Tao is the source of the ten thousand things[1].
It is the treasure of the good man and the refuge of the bad[2].
Sweet words can buy honour[3];
Good deeds can gain respect[4].
If a man is bad, do not abandon him.
Therefore on the day the emperor is crowned,
Or the three officers of state installed,
Do not send a gift of jade and a team of four horses,
But remain still and offer the Tao.
Why does everyone like the Tao so much at first?[5]
Isn't it because you find what you seek and are forgiven your sins?
Therefore this is the greatest treasure in the universe.
[1] Lau says it is their refuge, the Ma wang tui text that it is that toward which they all flow. Professor Cheng reads, 'Tao is the enigma of all creation'.
[2] Lau says that it is that by which the good man protects, but this is not borne out by other readings.
[3] The Ma wang tui text says they can be bought and sold.
[4] The Ma wang tui text says these can be offered to others as gifts.
[5] Both Lau and the Ma wang tui text ask why this way (the offering of Tao rather than gifts) was so valued of old. As the Ma wang tui text answers in next line: Did they not say, 'Those who seek, with this will attain, and those who commit offences, with this will escape'?
Wang Pi says:
It is 'the treasure of the good man' because useful to him. Due to its protection the integrity of the man who is not good is kept whole.
He translates the next line as, 'Fine words can be used to market it and noble behaviour can be used to influence others by it', and comments:
In other words, the Tao takes precedence over absolutely everything, and nothing could be more valuable. Jewels, treasure, jade disks or horses, nothing can match it. If one were to express it in fine words, it would command the highest prices on the market.... If one practices it in noble behaviour, even those at a distance of more than a thousand li will respond to it...
Those who are not good should be protected, for they are not rejected by the Tao.
'This Tao' refers to all that is said above. The reason the Son of Heaven is established and the three dukes installed, with these positions ennobled and a high value placed on those who fill them, is so that the Tao can be carried out through them. Because nothing could be more valuable than this, so that, although it might be embellished with disks of jade and gifts of horses, this falls short of promoting the Tao by letting them sit quietly (Wang Pi understands that it is the emperor and dukes who sit quietly).

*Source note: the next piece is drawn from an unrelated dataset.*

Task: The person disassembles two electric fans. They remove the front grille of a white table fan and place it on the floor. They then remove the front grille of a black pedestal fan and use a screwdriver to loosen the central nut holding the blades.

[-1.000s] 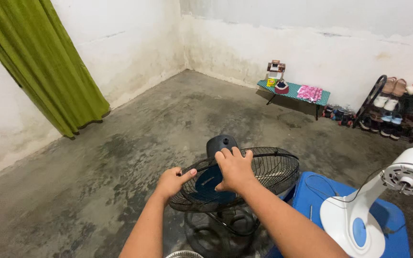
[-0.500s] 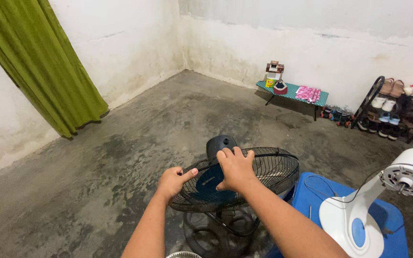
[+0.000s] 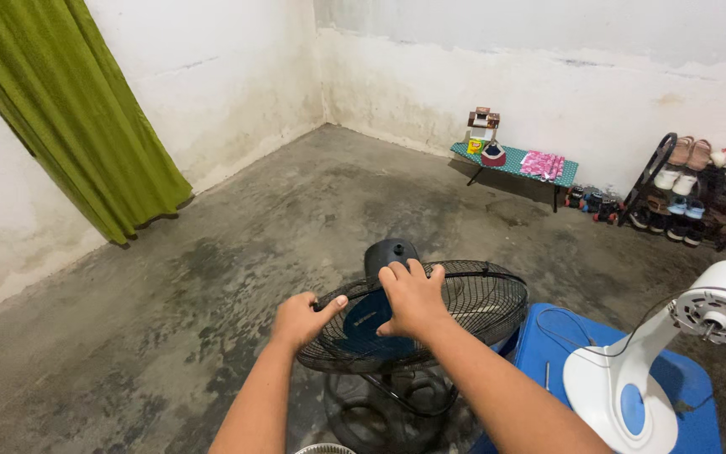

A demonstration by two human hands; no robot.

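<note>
The fan (image 3: pixel 430 324) is found on the floor (image 3: pixel 212 277), grille tilted up. Its rim is gripped by the left hand (image 3: pixel 300 319), fingers curled; the right hand (image 3: pixel 413 298) is laid over the grille, fingers together.

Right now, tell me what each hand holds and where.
The left hand grips the black fan guard at its near rim; the right hand rests on the guard's middle.

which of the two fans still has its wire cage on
The black fan under both hands: its dark wire cage surrounds the blue blades, with the left hand on the rim and the right hand on top. The white fan shows only a bare motor head.
</note>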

If one asks for it, one gets what one wants, and if one violates it, one is forgiven by it. There are no circumstances to which it does not apply. This is what was esteemed by the ancients.
Cheng Man–ch'ing says: Tao is the mystery hidden in all things and is the treasure of the good man. Men who are not good rely on it as a shelter. Words of worth can gain popularity and create a city. The people respect deeds; the can raise the one who accomplishes them above all others. How can anyone, however bad, be abandoned? Chapter 27 states that the Sage abandons no–one. According to ritual, during the enthronement of an emperor or installation of the three ministers, first of all a precious disc of jade is presented with the two hands (out of respect), but this does not compare with riding onward upon the Tao. Even more to the point, would not the ancients have said that finding the Tao frees one from guilt? Truly the Tao is something the world should value.
There is no need to suppress 'bad thoughts' and cultivate 'good thoughts'... 'Negative' thoughts are just thoughts, and – as such – as empty as anything else... All that is needed is simply to let them go... just like anything else. 'Positive' thoughts are equally empty, and if cultivated as 'real' are simply 'gilding the lily'. Cultivated as emptiness, however, both 'good' and 'bad' thoughts point directly to the actual nature of the mind. They are the 'thieves in the empty house' referred to yesterday, 'winds in space'.
When one returns to the real (for all the fact that Arnold Schwarzenegger does not seem to know this), everything one has previously done out of ignorance becomes subtly modified... It actually becomes the path that brought you to your awakening. The tale of Angulimala in the sutra of the same name is a case in point and there are various versions of this available on the web, e.g., at
http://www.sinc.sunysb.edu/Clubs/buddhism/story/angulimala.html
or, in full, at
http://accesstoinsight.org/canon/sutta/majjhima/mn-086-tb0.html.
Once again I refer you to the words of the yogini Niguma:
If you don't understand that whatever appears is meditation,
What can you hope to achieve by applying an antidote?
Perceptions are not abandoned by discarding them
But are spontaneously freed when recognised as illusory.